*WORK TASK*:
Leave out all pictures while repeating the records exactly and completely.

◇ ◇ ◇ ◇ ◇

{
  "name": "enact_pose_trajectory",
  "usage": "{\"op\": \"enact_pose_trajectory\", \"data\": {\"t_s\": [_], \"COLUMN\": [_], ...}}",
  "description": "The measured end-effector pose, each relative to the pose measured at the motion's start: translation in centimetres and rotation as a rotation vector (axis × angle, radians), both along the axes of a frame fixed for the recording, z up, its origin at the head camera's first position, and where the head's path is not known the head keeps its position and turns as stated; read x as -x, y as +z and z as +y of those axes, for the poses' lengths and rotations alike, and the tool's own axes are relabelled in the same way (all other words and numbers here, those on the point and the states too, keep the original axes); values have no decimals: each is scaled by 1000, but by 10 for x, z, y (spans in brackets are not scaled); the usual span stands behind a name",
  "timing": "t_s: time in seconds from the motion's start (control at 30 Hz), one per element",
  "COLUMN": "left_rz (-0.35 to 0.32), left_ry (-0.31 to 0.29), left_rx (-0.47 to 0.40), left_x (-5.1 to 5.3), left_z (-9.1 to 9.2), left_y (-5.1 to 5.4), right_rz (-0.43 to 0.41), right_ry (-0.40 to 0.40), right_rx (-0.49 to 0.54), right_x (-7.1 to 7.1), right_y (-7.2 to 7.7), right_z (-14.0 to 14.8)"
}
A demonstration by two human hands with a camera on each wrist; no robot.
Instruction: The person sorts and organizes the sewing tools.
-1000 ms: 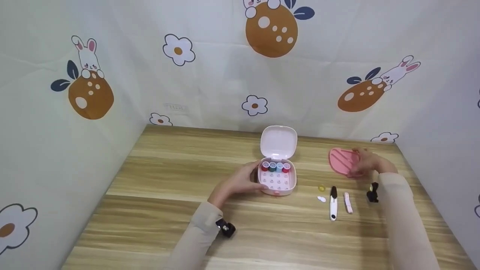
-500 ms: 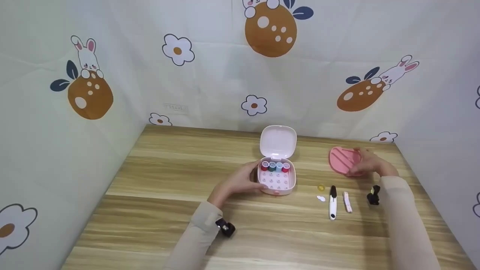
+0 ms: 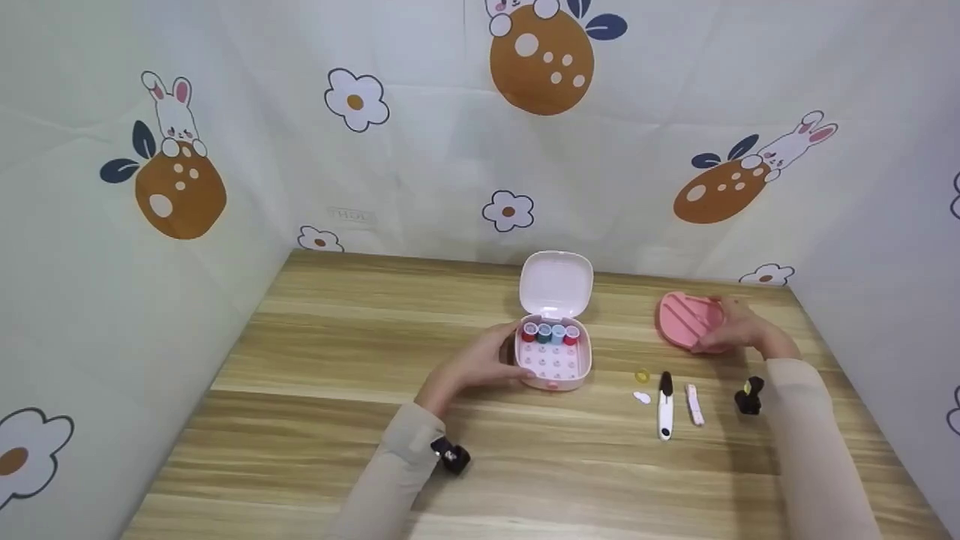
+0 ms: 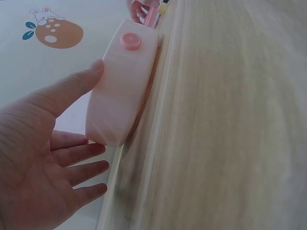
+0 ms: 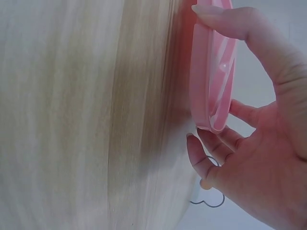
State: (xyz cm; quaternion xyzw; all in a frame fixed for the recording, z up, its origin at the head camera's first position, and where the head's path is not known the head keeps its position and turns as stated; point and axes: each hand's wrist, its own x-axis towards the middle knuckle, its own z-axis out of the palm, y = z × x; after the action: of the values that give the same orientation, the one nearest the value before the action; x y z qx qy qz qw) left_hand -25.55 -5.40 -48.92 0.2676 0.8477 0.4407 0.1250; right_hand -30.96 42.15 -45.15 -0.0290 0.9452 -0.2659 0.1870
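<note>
A pale pink sewing box (image 3: 553,385) stands on the table with its lid (image 3: 557,285) raised. Several thread spools (image 3: 544,334) fill its back row; rows of small pegs show in front of them. My left hand (image 3: 478,361) holds the box at its left side, thumb on the front wall and index finger at the corner in the left wrist view, the other fingers spread. At the right, my right hand (image 3: 742,327) grips the right edge of a pink tray (image 3: 677,319) with slanted dividers, thumb on the near rim and fingers at the far side.
Between box and right forearm lie white-and-black thread snips (image 3: 665,409), a narrow pink-white strip (image 3: 695,405), a small yellow ring-like piece (image 3: 642,375) and a white cloud-shaped piece (image 3: 641,397). A printed cloth wall (image 3: 420,165) encloses the table (image 3: 337,330) behind and at both sides.
My right hand, blurred at first, has settled on the tray's edge, and the tray has shifted slightly away from me. The right forearm has moved a little rightward. The left hand and box stay put.
</note>
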Motion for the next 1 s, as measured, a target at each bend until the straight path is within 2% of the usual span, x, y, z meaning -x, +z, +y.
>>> {"op": "enact_pose_trajectory", "data": {"t_s": [0.47,0.73,1.0], "left_rz": [54,43,21], "left_ry": [-4,7,10], "left_rx": [-3,13,14], "left_x": [2,1,2], "left_z": [-1,-1,-1], "left_y": [-2,-2,-2], "right_rz": [119,140,202], "right_ry": [57,66,86], "right_rx": [5,-8,-8], "right_x": [-8,-15,-19], "right_y": [-1,-1,-2], "right_z": [-14,-25,-37]}}
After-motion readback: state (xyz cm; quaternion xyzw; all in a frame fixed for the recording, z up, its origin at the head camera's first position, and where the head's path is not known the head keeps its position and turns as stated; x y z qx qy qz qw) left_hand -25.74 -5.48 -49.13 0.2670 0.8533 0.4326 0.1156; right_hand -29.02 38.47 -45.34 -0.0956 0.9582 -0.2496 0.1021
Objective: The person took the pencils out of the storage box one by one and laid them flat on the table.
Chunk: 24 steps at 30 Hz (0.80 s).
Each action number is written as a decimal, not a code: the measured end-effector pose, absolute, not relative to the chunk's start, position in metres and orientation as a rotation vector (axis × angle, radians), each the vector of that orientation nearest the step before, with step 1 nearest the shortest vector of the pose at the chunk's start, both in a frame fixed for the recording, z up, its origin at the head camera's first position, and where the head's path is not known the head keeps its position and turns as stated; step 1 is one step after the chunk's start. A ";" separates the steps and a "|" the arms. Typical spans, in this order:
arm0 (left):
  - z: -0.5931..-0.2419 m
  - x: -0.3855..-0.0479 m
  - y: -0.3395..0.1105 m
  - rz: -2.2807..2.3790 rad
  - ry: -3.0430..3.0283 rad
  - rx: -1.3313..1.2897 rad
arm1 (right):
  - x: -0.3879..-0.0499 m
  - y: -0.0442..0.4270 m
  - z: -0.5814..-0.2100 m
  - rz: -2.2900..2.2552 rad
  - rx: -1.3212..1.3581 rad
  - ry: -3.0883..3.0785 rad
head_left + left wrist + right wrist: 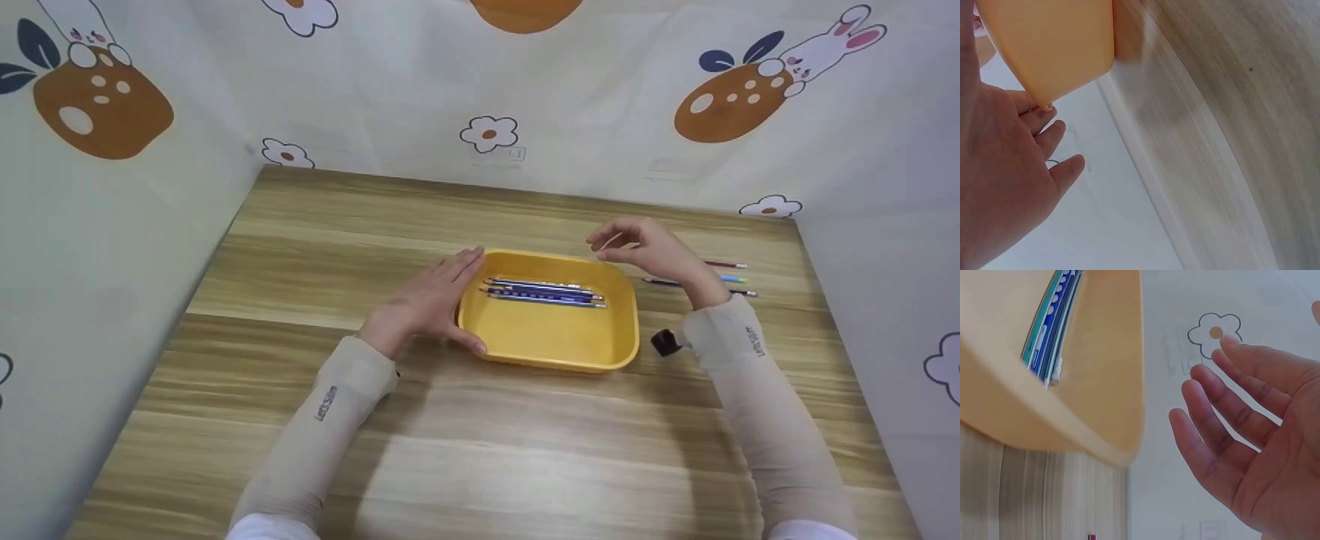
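Note:
A yellow plastic tray [555,364] stands on the wooden table, with several pencils [546,292] lying side by side inside it. My left hand [435,300] rests against the tray's left side, thumb at the near corner and fingers along the far one. In the left wrist view, the fingertips [1044,115] touch the tray rim [1044,106]. Beyond the tray's far right corner hovers my right hand [649,246], fingers loosely bent and nothing between them. The right wrist view shows that same hand [1252,422] apart from the tray.
Several more pencils [731,264] lie on the table [315,247] to the right of the tray, partly covered by the right forearm. A patterned cloth [390,97] walls in the table at the back and both sides. A black camera piece [665,343] juts from the right wrist.

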State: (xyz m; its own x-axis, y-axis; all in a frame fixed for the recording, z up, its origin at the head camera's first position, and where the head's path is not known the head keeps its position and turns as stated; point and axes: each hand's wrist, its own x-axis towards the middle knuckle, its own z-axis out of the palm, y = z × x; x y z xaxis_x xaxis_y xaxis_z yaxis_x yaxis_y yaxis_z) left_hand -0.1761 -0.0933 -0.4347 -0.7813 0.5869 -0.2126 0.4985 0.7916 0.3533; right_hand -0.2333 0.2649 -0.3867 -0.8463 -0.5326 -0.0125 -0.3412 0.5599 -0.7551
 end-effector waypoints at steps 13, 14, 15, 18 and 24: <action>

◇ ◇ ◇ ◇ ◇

*EXERCISE RESPONSE*:
{
  "name": "enact_pose_trajectory",
  "usage": "{\"op\": \"enact_pose_trajectory\", \"data\": {\"t_s\": [_], \"COLUMN\": [_], ...}}",
  "description": "The measured end-effector pose, each relative to the pose measured at the motion's start: translation in centimetres and rotation as a rotation vector (axis × angle, radians), both along the axes of a frame fixed for the recording, z up, its origin at the head camera's first position, and where the head's path is not known the head keeps its position and turns as stated; read x as -x, y as +z and z as +y of those axes, for the poses' lengths and rotations alike, and the tool's own axes are relabelled in the same way (all other words and numbers here, those on the point and the states too, keep the original axes); values have no decimals: each is scaled by 1000, but by 10 for x, z, y (spans in brackets are not scaled); the usual span stands behind a name",
  "timing": "t_s: time in seconds from the motion's start (control at 30 Hz), one per element",
  "COLUMN": "left_rz (-0.35 to 0.32), left_ry (-0.31 to 0.29), left_rx (-0.47 to 0.40), left_x (-5.1 to 5.3), left_z (-9.1 to 9.2), left_y (-5.1 to 5.4), right_rz (-0.43 to 0.41), right_ry (-0.40 to 0.40), right_rx (-0.49 to 0.54), right_x (-7.1 to 7.1), right_y (-7.2 to 7.7), right_z (-14.0 to 14.8)"
}
A demonstration by two human hands with a camera on each wrist; no robot.
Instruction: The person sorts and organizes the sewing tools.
-1000 ms: 
-500 ms: 
+0 ms: 
+0 ms: 
+0 ms: 
State: (xyz cm; quaternion xyzw; all in a frame fixed for the recording, z up, its origin at the head camera's first position, and where the head's path is not known the head keeps its position and turns as stated; point and axes: each hand's wrist, its own x-axis towards the middle knuckle, its own z-axis out of the palm, y = z × x; after the action: of the values that give the same orientation, the one nearest the value before the action; x y z qx qy qz qw) left_hand -25.55 -5.40 -48.92 0.2676 0.8477 0.4407 0.1250; right_hand -30.96 42.15 -45.15 -0.0290 0.9452 -0.2659 0.1870
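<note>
A pale pink sewing box (image 3: 553,385) stands on the table with its lid (image 3: 557,285) raised. Several thread spools (image 3: 544,334) fill its back row; rows of small pegs show in front of them. My left hand (image 3: 478,361) holds the box at its left side, thumb on the front wall and index finger at the corner in the left wrist view, the other fingers spread. At the right, my right hand (image 3: 742,327) grips the right edge of a pink tray (image 3: 677,319) with slanted dividers, thumb on the near rim and fingers at the far side.
Between box and right forearm lie white-and-black thread snips (image 3: 665,409), a narrow pink-white strip (image 3: 695,405), a small yellow ring-like piece (image 3: 642,375) and a white cloud-shaped piece (image 3: 641,397). A printed cloth wall (image 3: 420,165) encloses the table (image 3: 337,330) behind and at both sides.
My right hand, blurred at first, has settled on the tray's edge, and the tray has shifted slightly away from me. The right forearm has moved a little rightward. The left hand and box stay put.
</note>
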Motion for the next 1 s, as measured, a target at each bend until the straight path is within 2% of the usual span, x, y, z meaning -x, +z, +y.
>>> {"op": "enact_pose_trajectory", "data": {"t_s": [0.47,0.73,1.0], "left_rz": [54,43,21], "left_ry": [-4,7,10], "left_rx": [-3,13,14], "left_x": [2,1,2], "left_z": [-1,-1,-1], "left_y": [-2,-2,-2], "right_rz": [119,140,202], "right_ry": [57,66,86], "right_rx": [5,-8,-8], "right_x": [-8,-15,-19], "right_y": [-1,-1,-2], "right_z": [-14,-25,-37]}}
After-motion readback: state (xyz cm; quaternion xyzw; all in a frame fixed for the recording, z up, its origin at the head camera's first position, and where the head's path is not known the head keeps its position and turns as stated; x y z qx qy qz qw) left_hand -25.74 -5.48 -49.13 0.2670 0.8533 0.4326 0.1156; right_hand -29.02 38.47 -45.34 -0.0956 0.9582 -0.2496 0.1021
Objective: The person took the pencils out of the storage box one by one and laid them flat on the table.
Chunk: 24 steps at 30 Hz (0.80 s).
Each action number is written as a decimal, not a code: the measured end-effector pose, absolute, not relative to the chunk's start, position in metres and orientation as a rotation vector (axis × angle, radians), each the vector of that orientation nearest the step before, with step 1 nearest the shortest vector of the pose at the chunk's start, both in a frame fixed for the recording, z up, its origin at the head camera's first position, and where the head's path is not known the head keeps its position and turns as stated; step 1 is one step after the chunk's start. A ";" separates the steps and a "|" the arms. Typical spans, in this order:
arm0 (left):
  - z: -0.5931..-0.2419 m
  - x: -0.3855..-0.0479 m
  - y: -0.3395..0.1105 m
  - rz: -2.2807..2.3790 rad
  - ry: -3.0430..3.0283 rad
  - rx: -1.3313..1.2897 rad
arm1 (right):
  - x: -0.3879..-0.0499 m
  - y: -0.0442..0.4270 m
  - z: -0.5814..-0.2100 m
  - rz: -2.2900..2.2552 rad
  - rx: -1.3212..1.3581 rad
  - ry: -3.0883..3.0785 rad
head_left + left wrist + right wrist: 
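Note:
A yellow plastic tray [555,364] stands on the wooden table, with several pencils [546,292] lying side by side inside it. My left hand [435,300] rests against the tray's left side, thumb at the near corner and fingers along the far one. In the left wrist view, the fingertips [1044,115] touch the tray rim [1044,106]. Beyond the tray's far right corner hovers my right hand [649,246], fingers loosely bent and nothing between them. The right wrist view shows that same hand [1252,422] apart from the tray.
Several more pencils [731,264] lie on the table [315,247] to the right of the tray, partly covered by the right forearm. A patterned cloth [390,97] walls in the table at the back and both sides. A black camera piece [665,343] juts from the right wrist.
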
State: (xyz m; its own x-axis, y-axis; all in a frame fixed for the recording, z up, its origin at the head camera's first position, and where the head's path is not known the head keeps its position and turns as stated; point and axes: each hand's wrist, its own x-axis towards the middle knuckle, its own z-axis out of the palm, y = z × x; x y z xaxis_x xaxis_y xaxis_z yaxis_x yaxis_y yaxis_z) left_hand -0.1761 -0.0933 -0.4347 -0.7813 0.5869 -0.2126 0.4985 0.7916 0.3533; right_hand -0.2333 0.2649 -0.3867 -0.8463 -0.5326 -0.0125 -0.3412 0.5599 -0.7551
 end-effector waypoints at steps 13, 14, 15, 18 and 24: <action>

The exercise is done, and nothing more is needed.